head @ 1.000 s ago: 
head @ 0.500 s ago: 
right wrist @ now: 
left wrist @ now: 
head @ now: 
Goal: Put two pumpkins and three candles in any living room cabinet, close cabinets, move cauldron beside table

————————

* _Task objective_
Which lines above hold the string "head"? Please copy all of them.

* _Problem solution_
head @ 1.000 s ago: 
head @ 0.500 s ago: 
head @ now: 

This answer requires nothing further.